◆ **WHAT YOU WILL DO**
State how many lines in the records below contain the string "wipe", and give nothing besides that number.

◆ **ENTRIES SUPPLIED**
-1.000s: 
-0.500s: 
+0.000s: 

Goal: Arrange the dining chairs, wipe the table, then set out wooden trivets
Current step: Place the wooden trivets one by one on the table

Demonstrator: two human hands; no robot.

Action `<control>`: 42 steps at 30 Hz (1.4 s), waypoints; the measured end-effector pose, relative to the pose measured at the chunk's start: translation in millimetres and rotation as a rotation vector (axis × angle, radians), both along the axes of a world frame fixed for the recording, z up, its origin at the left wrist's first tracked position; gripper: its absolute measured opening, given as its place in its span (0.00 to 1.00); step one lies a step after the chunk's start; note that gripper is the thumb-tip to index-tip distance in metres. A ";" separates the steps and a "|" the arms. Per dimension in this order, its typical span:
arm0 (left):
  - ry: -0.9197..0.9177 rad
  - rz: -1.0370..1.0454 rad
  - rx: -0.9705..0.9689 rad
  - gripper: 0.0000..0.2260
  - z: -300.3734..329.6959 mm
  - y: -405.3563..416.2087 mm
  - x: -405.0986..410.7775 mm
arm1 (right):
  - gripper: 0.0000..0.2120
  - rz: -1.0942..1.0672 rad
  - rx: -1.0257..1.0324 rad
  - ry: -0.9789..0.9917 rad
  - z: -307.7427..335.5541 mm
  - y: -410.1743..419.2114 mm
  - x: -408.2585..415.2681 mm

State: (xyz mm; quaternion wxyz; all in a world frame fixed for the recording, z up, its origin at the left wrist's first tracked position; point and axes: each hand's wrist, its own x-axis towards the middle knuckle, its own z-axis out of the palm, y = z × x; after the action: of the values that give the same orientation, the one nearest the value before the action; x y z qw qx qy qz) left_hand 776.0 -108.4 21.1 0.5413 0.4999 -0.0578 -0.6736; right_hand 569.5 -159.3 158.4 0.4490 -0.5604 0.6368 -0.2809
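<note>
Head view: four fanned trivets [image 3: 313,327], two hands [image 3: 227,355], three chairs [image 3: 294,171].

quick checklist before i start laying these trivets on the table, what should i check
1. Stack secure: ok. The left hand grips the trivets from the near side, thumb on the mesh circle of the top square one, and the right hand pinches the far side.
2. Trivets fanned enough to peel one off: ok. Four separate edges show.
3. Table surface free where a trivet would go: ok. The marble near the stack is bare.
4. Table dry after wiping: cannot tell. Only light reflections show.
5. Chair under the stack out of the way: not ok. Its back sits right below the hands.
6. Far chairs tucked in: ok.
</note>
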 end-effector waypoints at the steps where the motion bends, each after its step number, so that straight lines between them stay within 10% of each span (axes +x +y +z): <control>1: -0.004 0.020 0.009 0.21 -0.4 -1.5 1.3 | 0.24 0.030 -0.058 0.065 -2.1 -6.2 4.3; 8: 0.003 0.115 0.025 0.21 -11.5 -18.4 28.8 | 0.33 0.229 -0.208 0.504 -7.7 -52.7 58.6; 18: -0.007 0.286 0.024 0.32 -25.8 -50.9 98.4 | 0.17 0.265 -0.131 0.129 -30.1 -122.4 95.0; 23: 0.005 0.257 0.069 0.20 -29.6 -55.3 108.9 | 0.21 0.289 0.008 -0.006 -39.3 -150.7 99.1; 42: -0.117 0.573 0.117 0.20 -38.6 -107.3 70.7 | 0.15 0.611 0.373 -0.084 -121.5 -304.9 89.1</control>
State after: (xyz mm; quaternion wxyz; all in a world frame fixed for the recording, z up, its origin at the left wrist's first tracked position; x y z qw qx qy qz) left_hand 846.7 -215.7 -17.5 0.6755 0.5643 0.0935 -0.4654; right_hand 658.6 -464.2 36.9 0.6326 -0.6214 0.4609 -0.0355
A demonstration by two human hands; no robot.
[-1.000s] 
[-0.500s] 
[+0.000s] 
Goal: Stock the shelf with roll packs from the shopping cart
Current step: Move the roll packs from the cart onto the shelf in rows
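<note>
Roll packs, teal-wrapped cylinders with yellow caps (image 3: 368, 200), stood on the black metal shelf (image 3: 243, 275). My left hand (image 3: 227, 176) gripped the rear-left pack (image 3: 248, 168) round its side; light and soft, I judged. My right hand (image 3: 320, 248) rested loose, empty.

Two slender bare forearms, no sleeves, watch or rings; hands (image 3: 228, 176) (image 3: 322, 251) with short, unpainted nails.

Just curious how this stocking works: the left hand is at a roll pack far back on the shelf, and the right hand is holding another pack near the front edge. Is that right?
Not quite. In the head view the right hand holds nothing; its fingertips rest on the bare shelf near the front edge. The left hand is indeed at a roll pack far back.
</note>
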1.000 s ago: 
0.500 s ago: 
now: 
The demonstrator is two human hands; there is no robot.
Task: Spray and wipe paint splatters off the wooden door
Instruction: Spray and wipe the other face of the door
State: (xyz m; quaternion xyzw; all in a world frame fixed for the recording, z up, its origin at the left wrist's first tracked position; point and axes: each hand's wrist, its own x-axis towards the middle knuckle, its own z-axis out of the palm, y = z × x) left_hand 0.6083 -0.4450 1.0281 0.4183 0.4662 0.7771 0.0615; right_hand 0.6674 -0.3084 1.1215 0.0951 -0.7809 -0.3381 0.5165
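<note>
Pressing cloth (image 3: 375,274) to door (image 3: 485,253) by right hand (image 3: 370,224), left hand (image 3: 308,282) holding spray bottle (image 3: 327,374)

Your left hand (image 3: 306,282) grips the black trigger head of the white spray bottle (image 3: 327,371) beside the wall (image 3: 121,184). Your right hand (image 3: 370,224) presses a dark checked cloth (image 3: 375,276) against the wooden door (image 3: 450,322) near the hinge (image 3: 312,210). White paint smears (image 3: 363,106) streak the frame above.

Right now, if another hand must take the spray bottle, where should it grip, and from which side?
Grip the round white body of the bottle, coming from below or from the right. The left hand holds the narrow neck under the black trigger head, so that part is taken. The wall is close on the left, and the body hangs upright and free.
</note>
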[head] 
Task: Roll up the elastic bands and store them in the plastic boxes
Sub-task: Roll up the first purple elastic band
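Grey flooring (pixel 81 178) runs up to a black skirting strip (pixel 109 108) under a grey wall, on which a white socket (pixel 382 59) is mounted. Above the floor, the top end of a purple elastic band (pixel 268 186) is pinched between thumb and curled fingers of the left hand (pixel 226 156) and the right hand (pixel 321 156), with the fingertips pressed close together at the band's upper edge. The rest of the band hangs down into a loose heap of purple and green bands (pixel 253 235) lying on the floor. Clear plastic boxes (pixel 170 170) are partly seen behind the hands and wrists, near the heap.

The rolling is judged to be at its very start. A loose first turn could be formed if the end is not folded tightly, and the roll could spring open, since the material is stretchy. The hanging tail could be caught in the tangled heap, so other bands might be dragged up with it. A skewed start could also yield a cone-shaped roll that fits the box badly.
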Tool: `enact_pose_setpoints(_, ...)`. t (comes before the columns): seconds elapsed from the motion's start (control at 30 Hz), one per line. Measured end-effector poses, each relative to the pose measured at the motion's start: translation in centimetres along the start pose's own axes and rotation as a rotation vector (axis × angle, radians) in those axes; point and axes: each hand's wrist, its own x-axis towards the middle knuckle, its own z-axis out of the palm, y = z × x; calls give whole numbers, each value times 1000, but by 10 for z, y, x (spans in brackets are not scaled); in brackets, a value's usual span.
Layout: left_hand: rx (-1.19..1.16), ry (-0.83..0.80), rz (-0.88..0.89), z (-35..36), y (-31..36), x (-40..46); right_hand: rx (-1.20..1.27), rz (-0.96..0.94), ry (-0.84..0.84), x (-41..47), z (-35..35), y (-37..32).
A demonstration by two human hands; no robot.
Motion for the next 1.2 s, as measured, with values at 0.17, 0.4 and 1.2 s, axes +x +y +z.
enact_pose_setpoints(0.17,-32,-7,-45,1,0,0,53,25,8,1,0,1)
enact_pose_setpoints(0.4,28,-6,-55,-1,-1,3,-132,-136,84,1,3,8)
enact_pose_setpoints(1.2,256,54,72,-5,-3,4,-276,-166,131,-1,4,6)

◆ **RESPONSE FOR THIS EXERCISE**
3